Clark aimait bien son rôle de chef. Il n'avait jamais vraiment fait ça avant, et il savait qu'il n'était pas près de recommencer. Sa place n'était due qu'au fait que l'opération avait été montée trop vite et il le savait.

Le fax de Ritter était on ne peut plus clair : formateur en route, départ ce soir.

Cette journée en moins posait beaucoup de problèmes. Il était près de midi et la matinée avait été fatigante, même pour lui. Il comptait se reposer le lendemain, partir dans l'état de fatigue où il se trouvait était presque du suicide.

Il appela O'Neill et Sunders dans un bureau.

- - L'opération a été avancée. Le départ est ce soir, alors je vais changer ce qui a été prévu. Vous vous doutez bien que ce que je vais vous dire est classé top secret et que vous allez devoir vous empresser de tout oublier dès que ce sera fini.

Les deux hommes lui firent signe qu'ils avaient compris.

- - Peu importe comment, les Soviétiques ont mis au point un avion qui a des années d'avance sur tout ce qui se fait dans tous les domaines, et il nous le faut. Il est dans une base au nord de Moscou. Nous allons nous faire parachuter à 5 Km au nord de la base, qu'on rejoindra à pieds. On aura toute la journée pour y arriver, mais il ne faudra pas se faire remarquer. Dès que la nuit sera tombée, l'un de vous se mettra aux commandes de l'avion, et on le ramènera ici. Là encore il ne faudra en aucun cas se faire voir ou détecter par qui que ce soit, ami ou non. Nous savons que l'avion est à deux places, mais pour une raison que l'on ignore, il est toujours piloté par une seule personne. Des questions ?

Comme il n'avait pas l'air d'y en avoir, Clark leur laissa leur après-midi de libre pour réfléchir et se reposer. Le départ avait lieu à 20 heures, il les voulait dans ce bureau trois heures plutôt.

O'Neill ne savait pas très bien à quoi s'attendre, mais ce qu'il venait d'entendre dépassait tout ce qu'il avait imaginé.
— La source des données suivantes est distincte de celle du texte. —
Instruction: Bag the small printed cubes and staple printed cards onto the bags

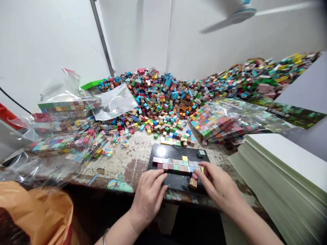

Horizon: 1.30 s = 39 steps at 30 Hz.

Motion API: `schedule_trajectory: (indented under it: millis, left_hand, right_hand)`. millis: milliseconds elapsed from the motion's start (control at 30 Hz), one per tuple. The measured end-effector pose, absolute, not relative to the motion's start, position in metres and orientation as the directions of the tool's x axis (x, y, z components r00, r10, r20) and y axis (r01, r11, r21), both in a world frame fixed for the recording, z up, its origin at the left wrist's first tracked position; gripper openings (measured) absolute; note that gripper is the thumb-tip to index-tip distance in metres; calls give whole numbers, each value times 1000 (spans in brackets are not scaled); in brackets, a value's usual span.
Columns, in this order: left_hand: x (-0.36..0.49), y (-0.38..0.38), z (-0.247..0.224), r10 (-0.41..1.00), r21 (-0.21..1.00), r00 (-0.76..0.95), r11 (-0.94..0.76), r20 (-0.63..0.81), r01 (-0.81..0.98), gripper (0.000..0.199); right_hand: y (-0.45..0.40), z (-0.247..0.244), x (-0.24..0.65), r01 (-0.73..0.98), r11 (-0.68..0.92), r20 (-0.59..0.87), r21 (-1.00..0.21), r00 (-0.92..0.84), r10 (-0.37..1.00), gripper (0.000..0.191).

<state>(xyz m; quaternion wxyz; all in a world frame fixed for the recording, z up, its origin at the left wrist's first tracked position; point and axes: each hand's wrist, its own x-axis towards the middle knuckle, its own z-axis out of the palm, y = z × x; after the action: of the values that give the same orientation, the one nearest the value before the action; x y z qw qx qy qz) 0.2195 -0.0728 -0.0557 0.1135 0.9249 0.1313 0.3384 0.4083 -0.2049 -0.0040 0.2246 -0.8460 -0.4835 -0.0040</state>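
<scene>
On a black board (178,182) at the table's front edge lies a double row of small coloured cubes (176,165), with a yellow cube (184,158) behind it. My left hand (150,192) is by the row's front left side, fingers apart and holding nothing. At the row's right end, the thumb and index finger of my right hand (217,182) close around a small cube (202,169), mostly hidden, with a yellow edge showing. A brown-patterned cube (193,183) and a pink one sit in front of the row. A dark teal cube (201,153) stands at the board's back right.
A large heap of loose cubes (163,92) covers the table's back. Clear bags of cube blocks lie left (61,139) and right (212,119). A stack of white sheets (281,170) stands at right. An orange bag (46,211) is at lower left, a fan (237,17) above.
</scene>
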Motion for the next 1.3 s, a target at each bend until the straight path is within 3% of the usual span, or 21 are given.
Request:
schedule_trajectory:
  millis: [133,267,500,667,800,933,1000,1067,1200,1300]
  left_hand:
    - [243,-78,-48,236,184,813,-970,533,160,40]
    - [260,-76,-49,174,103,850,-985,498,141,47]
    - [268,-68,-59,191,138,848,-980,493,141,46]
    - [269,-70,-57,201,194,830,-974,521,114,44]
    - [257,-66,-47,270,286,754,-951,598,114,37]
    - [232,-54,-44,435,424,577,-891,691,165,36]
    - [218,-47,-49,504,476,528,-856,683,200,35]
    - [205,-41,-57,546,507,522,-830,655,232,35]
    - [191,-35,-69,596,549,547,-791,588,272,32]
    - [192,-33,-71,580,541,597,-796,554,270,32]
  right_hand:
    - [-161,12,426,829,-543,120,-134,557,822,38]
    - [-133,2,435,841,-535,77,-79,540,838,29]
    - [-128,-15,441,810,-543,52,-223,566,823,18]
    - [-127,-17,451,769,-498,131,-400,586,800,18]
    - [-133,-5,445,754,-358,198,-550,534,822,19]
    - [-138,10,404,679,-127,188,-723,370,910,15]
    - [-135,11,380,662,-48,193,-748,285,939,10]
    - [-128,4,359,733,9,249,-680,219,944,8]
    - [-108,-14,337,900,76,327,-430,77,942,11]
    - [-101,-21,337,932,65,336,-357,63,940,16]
A l'heure du rendez-vous, O'Neill se rendit dans le bureau. Il avait eu le temps de dormir un peu, ce qui n'avait pas été très dur étant donné sont état de fatigue. Clark était là, il le regardait. Ses yeux durent le trahir, ou peut être autre chose qu'il ignorait, mais avant qu'il ait pu dire ce qu'il comptait faire, Clark prit la parole.

- - Bonne décision. Je me doutais que tu ne renoncerais pas.

- - Et Sunders ?

- - Il est venu il y a une demi-heure. Sa femme est enceinte de leur troisième enfant. Il ne veut plus jouer avec sa vie comme autrefois.

- - Alors c'est pour nous deux.

- - On dirait bien. Écoute, j'ai lu ton dossier. Quand on sera là-bas c'est moi qui déciderai, que ça te plaise ou non. Les soviétiques ne plaisantent pas avec les espions, surtout ceux qui veulent voler leur meilleur avion de combat.

- - J'ai une question.

- - Vas-y !

- - Vous parlez un peu le russe, parce que moi pas un mot.

- - Je le parle comme un natif de Leningrad.

- - C'est rassurant.

Clark passa les heures suivantes à expliquer la mission en détails, s'aidant des cartes et rapports qu'il avait sous la main.